● **EXERCISE**
Find how many lines in the material hold the word "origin", then state that number and nothing more.

● **RECORDS PROVIDED**
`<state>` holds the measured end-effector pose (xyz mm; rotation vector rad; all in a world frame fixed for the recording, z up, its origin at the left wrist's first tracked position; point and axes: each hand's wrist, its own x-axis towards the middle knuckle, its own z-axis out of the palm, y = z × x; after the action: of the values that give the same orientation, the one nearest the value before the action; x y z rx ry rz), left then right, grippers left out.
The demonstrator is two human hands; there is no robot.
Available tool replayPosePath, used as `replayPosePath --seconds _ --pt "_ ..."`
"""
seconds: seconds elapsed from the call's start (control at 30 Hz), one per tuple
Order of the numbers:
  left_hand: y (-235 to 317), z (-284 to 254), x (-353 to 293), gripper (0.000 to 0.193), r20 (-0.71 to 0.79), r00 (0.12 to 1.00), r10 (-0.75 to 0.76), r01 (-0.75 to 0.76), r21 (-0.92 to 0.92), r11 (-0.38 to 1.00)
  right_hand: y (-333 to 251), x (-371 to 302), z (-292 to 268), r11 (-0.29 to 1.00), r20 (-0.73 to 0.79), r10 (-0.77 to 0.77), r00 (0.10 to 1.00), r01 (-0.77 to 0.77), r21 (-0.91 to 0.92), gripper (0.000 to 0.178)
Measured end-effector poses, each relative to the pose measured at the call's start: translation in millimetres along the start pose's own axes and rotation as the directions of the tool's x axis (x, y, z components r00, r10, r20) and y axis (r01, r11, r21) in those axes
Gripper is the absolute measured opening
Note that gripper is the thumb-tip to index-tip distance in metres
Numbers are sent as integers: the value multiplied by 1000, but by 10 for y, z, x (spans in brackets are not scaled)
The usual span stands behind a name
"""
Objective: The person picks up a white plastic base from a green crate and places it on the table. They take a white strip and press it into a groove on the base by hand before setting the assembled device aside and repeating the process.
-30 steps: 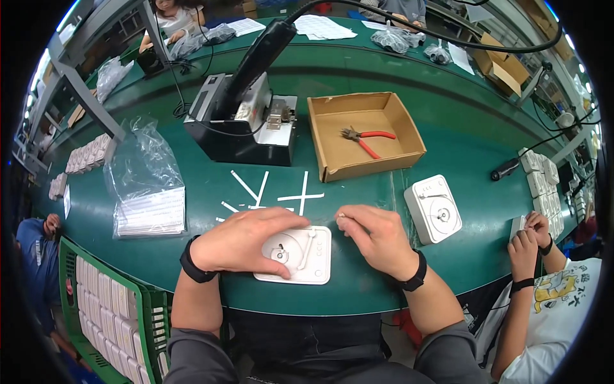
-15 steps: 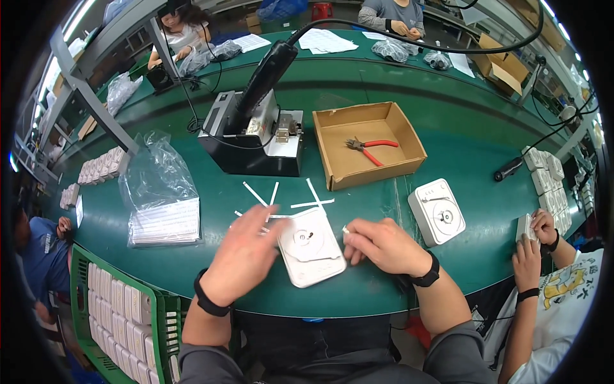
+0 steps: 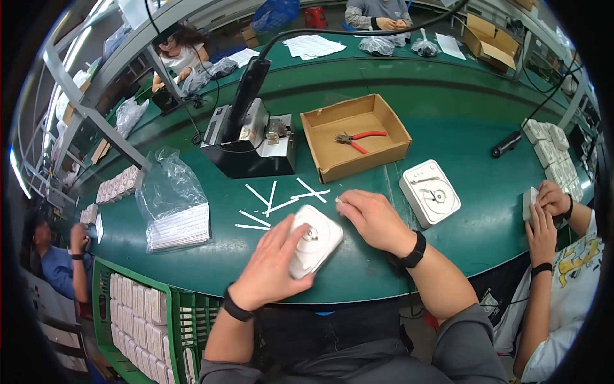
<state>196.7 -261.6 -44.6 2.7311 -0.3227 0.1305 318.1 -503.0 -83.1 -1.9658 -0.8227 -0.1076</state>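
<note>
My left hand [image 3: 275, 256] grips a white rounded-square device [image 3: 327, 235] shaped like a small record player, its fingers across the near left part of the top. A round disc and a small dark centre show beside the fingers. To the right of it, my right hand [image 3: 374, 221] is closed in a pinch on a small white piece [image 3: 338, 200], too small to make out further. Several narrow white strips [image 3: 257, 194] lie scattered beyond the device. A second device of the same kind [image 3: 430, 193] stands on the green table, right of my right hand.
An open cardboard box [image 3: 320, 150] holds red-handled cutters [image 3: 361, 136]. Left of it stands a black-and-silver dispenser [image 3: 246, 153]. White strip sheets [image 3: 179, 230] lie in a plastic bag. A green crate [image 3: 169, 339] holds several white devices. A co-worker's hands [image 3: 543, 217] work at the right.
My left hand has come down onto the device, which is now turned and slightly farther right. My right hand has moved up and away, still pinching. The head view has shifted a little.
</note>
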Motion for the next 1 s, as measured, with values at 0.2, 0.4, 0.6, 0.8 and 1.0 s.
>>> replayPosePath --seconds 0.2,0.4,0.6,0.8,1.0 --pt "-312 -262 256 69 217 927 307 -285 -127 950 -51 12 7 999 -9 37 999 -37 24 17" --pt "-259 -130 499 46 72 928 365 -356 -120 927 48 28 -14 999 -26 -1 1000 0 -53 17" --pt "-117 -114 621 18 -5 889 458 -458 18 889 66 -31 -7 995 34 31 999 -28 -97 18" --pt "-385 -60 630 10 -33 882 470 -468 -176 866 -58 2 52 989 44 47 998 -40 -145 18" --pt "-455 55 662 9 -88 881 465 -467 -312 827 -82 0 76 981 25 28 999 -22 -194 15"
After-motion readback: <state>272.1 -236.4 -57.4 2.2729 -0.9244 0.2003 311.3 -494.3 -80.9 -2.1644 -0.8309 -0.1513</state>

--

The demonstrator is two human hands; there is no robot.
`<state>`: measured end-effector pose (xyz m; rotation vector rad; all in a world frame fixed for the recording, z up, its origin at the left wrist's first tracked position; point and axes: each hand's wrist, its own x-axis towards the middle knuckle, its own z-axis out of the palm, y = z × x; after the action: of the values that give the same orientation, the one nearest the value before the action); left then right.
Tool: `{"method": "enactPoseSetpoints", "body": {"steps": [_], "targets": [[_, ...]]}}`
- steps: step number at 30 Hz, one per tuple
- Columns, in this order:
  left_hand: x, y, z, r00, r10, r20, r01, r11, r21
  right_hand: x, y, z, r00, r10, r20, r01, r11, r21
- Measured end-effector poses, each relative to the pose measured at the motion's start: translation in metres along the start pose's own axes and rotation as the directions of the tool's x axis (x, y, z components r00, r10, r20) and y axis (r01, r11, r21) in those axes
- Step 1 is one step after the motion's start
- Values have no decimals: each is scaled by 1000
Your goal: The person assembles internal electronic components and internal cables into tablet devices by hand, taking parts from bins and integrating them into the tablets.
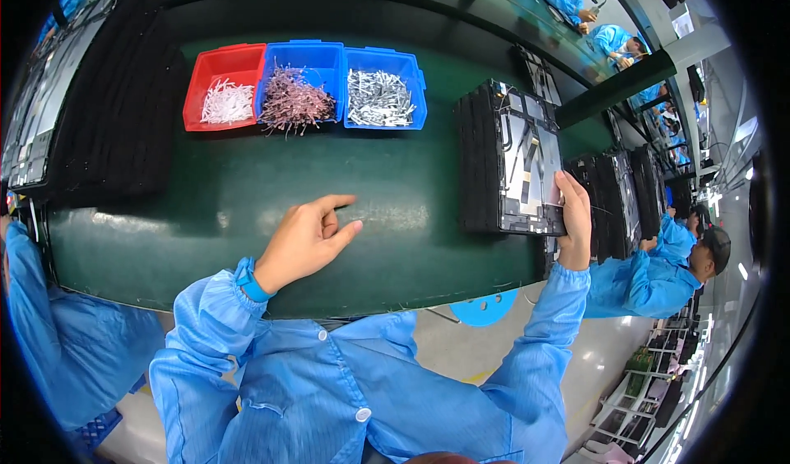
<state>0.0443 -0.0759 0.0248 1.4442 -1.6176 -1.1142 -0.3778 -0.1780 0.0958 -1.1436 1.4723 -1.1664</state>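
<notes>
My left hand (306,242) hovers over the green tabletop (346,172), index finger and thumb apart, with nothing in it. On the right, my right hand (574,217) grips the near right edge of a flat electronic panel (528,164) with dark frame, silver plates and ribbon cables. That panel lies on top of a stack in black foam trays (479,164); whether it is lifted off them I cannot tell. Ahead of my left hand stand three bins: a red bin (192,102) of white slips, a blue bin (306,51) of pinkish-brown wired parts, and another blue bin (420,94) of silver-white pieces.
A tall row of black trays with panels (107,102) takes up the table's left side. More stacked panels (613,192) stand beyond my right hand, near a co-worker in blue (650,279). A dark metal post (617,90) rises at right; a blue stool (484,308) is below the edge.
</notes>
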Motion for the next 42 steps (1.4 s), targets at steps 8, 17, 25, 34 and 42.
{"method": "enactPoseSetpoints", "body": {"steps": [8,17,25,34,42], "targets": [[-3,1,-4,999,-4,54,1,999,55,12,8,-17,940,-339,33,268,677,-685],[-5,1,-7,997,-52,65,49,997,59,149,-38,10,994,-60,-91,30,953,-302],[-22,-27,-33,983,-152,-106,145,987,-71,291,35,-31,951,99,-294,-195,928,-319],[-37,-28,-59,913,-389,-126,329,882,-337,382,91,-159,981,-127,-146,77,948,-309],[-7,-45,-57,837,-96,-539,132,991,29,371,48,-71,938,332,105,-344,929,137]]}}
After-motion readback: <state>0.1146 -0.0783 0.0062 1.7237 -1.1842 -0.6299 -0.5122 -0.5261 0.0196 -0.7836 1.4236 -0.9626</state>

● **ANSWER SECTION**
2